Considering the limitations of the study, this paper hopes that there will be more discussions in the follow-up study. First of all, as far as the object is concerned, this paper selects China, a typical representative of developing countries. However, due to the differences within developing countries, follow-up research can build an evaluation system based on the actual situation of other countries. And integrate the actual data of these countries to obtain more practical research results. Secondly, in terms of data, this paper selects the panel data from 2015 to 2021. Although this observation fully includes the pediatric construction in China. However, follow-up studies can further update the data and observe the performance of pediatric drug use in China after the epidemic. So, in the process of index collection and establishment of MDM matrix framework, this paper is carried out in the form of cross-sectional study. That is, the questionnaire data focus on regional feedback at a single time. The follow-up study can take the form of multi cycle and multi sampling to sort out the data, so as to further obtain the weight of pediatric drug MDM. Finally, due to the fact that there are differences in pediatric cognition within China, there may be potential medication bias. The follow-up research can enrich this issue based on samples and case studies. That is to discuss the development of pediatric drug use in China from the perspective of cognition and prejudice.
Conclusions
Overall, the pre medication cycle is a critical period for pediatric medication evaluation, and multiple factors need to be coordinated during this time point. In the AF factor architecture, the importance of physician standardization is the highest, contributing about 1/4 of the evaluation weight. In the AF sub factor architecture, physician competence is the most important factor, contributing approximately 12.6% of the evaluation weight. Various national medical departments can further optimize the use of this evaluation model by considering factor variables with local characteristics and incorporating them into the evaluation system, in order to calculate factor variables that are more meaningful and important to the local area. Furthermore, when both parties (doctors and families) pursue medication time, parental cognition is the most important variable and also a reference variable. When emphasizing medication prices, the status of children is the reference variable, while the quality of doctors is the most important reference indicator. When medication efficacy is the guiding factor, the state of children is considered a reference variable, but hospital infrastructure is the most important reference variable. When emphasizing drug flexibility and addressing medication compatibility issues, it is necessary to use health records as a reference variable, but parental cognition is the most important indicator. When pursuing medication safety, physician competence serves as a reference variable and is also the most important feedback indicator. Medical institutions, personnel, and parents at all levels should adjust the weight of reference indicators in a timely manner according to their own goals in pediatric medication activities, in order to optimize and improve the effectiveness of pediatric medication.
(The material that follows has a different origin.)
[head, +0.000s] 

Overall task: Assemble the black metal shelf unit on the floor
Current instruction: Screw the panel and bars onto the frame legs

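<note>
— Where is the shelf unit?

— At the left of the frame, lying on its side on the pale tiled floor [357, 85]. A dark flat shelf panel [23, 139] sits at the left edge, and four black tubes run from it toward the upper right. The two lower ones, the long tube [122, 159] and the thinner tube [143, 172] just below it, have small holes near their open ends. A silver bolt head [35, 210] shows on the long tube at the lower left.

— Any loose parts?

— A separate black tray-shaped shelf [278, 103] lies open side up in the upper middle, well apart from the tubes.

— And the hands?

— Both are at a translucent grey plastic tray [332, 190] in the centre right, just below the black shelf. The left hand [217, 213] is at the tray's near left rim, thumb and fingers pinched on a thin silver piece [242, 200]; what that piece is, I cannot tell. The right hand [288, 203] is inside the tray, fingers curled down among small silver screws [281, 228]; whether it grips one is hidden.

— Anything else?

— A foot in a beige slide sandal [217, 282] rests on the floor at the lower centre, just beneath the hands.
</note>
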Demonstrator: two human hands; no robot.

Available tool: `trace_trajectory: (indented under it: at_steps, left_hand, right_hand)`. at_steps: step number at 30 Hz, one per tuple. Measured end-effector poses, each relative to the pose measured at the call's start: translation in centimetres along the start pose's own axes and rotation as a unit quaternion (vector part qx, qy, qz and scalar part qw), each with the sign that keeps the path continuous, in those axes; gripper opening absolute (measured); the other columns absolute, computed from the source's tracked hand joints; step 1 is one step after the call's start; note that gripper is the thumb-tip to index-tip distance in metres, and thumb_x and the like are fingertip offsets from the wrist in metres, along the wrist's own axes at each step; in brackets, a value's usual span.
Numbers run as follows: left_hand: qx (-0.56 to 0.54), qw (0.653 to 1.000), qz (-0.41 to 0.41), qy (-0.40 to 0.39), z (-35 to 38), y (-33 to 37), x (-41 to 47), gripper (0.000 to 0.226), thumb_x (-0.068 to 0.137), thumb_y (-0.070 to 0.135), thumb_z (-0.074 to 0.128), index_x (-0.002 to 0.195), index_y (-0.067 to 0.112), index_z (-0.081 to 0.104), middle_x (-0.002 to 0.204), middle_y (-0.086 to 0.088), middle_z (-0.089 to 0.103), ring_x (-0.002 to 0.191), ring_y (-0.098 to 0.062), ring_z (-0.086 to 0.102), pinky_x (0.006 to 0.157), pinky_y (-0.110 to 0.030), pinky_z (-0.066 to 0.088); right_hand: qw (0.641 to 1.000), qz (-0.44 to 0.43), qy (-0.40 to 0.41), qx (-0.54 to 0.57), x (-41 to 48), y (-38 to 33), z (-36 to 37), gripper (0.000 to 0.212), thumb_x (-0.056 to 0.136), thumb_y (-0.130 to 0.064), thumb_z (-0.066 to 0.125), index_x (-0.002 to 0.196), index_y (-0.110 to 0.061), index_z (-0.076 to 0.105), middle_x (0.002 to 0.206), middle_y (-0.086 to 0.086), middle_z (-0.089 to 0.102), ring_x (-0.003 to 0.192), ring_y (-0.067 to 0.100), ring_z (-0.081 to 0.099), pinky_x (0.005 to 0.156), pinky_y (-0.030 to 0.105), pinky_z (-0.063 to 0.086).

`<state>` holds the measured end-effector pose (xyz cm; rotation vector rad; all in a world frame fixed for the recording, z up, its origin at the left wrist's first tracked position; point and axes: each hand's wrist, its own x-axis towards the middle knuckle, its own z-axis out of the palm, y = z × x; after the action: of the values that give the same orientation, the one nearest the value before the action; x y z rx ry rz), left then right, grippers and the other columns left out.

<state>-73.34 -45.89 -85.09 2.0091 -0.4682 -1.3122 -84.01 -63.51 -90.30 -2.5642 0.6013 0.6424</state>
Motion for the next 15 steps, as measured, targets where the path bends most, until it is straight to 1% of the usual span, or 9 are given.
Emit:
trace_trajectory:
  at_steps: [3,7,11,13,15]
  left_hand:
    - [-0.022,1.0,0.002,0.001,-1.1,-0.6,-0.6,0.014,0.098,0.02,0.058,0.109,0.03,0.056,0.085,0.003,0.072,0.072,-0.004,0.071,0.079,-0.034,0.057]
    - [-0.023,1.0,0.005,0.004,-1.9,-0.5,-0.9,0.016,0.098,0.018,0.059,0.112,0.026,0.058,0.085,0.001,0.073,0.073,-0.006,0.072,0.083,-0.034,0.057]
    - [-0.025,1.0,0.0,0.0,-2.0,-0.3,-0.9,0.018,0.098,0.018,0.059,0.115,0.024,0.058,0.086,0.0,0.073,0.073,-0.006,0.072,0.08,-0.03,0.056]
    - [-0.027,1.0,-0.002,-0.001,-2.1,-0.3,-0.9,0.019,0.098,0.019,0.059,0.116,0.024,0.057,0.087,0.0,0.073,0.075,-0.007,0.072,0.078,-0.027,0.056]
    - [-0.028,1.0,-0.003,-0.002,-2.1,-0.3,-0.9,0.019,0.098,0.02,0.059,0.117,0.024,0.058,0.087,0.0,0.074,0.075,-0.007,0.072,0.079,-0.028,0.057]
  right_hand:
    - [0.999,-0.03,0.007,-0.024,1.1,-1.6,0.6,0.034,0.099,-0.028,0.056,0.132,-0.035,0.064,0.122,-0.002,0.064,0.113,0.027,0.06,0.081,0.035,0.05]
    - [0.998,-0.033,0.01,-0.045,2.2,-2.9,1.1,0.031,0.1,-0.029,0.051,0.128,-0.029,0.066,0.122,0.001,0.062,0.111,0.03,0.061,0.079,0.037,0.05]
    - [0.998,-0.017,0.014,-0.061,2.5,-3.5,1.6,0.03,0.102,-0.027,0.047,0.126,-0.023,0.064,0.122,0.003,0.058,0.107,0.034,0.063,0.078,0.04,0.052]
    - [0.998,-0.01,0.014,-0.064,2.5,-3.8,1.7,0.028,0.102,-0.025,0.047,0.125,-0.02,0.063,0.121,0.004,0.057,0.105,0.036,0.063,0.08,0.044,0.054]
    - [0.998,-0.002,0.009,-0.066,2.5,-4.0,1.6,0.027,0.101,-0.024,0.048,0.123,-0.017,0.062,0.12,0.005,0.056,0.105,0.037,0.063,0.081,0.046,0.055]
Based on the evaluation framework of MDM and the real data of Chinese provinces, the MDM matrix is mapped into an input–output system. This paper analyzes the real efficacy of pediatric medication in each province from 2015 to 2021. From the results, it can be seen that the standardization of pediatric medication in China is significantly strengthening, and the efficiency of pediatric medication is showing an upward trend. Pediatric medication efficacy is relatively superior in medically developed or economically advanced regions, while pediatric medication is relatively redundant in economically or resource backward regions, and the overall trend of progress is relatively weak. From the perspective of input–output structure, the input–output ratio of pediatric medication efficacy leading regions is relatively consistent with the MDM matrix evaluation trend, that is, the scale of important output factors is relatively large, and the control of important input factors is relatively small. By simplifying and optimizing the structural ratio, pediatric medication maintains a good efficiency frontier, and the overall medication quality is greatly improved.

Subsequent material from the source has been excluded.